Saruhashi bridge has been remarked upon by many travellers during its long history. The elegant design of the bridge complements the landscape of Katsura gorge, with its maples and zelkova. The bridge is sometimes remarked to appear to "float" above the gorge. Boat tours of the valley are available, when conditions permit.

A popular time to view the scenery is early to mid-November, to take advantage of the autumn leaf color changes. In summer, during late June and early July, hydrangeas bloom around the bridge and Saruhashi Park, marked by Ōtsuki's Hydrangea Festival (ajisai festival).

== In art ==
Several notable artists have depicted Saruhashi in scenic landscapes.

In 1817, Ukiyo-e artist Hokusai drew Saruhashi in "Hokusai Manga 7 volumes Kai Saruhashi".

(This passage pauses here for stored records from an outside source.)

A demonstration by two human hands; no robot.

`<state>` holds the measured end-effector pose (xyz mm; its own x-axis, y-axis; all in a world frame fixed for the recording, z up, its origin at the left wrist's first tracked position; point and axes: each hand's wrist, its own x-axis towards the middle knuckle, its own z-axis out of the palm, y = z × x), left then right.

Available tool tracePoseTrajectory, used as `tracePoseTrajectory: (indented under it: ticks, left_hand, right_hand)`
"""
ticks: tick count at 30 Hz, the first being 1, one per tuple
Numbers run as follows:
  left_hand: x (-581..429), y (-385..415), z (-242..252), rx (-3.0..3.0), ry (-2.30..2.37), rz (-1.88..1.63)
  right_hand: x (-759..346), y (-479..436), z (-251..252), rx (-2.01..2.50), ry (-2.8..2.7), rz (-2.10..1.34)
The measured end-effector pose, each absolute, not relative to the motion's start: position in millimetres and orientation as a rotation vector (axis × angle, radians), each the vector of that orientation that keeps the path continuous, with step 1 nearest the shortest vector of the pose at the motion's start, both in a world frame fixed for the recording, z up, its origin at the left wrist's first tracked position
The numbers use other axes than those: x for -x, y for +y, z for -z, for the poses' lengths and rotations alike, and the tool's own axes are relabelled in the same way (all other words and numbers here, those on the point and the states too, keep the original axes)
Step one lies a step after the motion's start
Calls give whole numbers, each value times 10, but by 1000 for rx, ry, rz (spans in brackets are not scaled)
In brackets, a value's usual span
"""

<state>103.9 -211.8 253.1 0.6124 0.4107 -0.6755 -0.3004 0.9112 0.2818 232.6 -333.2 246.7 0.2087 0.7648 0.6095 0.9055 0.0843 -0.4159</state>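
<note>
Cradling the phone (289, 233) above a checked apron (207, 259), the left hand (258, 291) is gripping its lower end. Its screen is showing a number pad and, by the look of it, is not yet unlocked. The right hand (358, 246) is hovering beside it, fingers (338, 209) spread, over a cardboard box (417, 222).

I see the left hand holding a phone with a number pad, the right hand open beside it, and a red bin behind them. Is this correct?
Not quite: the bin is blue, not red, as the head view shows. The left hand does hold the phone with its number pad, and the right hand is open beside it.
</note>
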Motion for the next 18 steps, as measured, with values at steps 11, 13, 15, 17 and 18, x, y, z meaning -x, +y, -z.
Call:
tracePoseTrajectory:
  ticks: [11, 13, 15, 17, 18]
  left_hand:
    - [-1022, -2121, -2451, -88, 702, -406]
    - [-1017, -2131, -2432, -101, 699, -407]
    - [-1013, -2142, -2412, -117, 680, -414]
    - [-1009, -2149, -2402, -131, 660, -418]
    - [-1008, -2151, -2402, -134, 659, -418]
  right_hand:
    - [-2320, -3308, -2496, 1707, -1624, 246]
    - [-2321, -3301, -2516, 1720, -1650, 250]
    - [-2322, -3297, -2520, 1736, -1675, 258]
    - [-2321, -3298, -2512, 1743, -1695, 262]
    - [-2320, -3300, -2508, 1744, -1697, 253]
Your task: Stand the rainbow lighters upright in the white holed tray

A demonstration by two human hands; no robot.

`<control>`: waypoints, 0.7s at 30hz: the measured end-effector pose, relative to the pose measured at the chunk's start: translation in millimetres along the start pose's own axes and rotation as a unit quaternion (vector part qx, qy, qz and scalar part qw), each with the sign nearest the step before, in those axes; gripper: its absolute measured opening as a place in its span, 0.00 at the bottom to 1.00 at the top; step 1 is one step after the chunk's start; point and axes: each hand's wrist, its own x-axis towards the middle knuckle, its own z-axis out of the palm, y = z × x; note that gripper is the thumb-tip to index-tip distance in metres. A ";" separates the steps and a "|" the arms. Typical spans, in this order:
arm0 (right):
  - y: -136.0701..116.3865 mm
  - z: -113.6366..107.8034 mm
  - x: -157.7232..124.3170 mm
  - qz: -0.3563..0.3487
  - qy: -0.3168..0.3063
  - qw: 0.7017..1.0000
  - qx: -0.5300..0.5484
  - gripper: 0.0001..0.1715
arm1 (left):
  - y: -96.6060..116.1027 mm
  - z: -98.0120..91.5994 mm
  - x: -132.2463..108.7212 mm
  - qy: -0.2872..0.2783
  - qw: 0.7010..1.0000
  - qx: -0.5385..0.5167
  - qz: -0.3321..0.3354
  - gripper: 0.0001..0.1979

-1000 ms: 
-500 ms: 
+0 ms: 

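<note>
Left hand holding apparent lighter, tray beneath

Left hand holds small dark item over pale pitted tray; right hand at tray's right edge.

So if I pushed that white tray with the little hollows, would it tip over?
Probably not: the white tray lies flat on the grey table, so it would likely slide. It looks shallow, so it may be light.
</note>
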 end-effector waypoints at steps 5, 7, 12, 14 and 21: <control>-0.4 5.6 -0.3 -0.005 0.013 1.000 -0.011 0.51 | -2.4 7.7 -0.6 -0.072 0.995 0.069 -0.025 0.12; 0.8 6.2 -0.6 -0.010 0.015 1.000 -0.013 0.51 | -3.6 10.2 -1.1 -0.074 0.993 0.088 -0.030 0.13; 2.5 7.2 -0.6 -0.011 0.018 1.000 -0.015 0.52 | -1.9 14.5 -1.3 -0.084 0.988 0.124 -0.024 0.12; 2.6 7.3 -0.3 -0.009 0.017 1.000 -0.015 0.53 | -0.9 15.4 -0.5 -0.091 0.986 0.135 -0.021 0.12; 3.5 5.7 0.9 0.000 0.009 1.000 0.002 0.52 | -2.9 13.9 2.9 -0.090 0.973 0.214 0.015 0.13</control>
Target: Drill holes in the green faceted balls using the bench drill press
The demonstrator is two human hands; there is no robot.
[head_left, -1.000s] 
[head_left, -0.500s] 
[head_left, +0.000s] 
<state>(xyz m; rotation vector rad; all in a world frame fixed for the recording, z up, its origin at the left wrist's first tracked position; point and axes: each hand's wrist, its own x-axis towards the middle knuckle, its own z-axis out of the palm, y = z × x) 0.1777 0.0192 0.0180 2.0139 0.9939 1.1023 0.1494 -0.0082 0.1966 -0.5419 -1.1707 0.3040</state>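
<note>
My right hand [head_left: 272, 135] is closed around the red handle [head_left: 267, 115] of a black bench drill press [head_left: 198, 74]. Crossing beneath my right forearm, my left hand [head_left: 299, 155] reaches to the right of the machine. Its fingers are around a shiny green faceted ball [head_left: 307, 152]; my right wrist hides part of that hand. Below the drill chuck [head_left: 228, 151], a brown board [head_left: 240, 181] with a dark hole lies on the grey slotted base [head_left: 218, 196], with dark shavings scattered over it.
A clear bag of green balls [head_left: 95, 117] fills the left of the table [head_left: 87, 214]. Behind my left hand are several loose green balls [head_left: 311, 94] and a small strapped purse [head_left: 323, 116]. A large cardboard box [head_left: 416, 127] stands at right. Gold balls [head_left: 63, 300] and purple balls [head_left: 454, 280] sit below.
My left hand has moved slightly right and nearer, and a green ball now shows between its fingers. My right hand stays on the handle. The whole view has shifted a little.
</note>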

Shōtei Hokuju (昇亭北寿) created a picture of Saruhashi bridge in 1818. Hokuju placed the bridge in the center of the composition, with nothing but sky and clouds behind the bridge and mountains on the side, so that the bridge appears to be floating in the sky. This print may demonstrate the level of understanding of Western perspective by Japanese artists of the time.

In 1841, Ukiyo-e Utagawa Hiroshige visited Kōshū via the Kōshū Kaidō, recording the sights of his journey in the Koshu Nikki (Record of the Days in May 1841, Year of the Ox), which informed his later work. According to Usui Kojima, this included sketches of the view and bridge of Saruhashi. Hiroshige worked on a large-scale woodblock printing called Koyo Saruhashi, which was published by Takubo Yoshizo c. 1842. This painting was of Saruhashi bridge in autumn with colorful leaves behind the valley.

Katsushika Taito II drew Full Moon Beneath the Monkey Bridge (fig. 1), between 1843 and 1847. Placing the full moon below the level of the bridge, casting shadows of the boats on the placid water below, emphasized the height of the bridge framed by the rugged cliffs and bridge, with a distant village in the background.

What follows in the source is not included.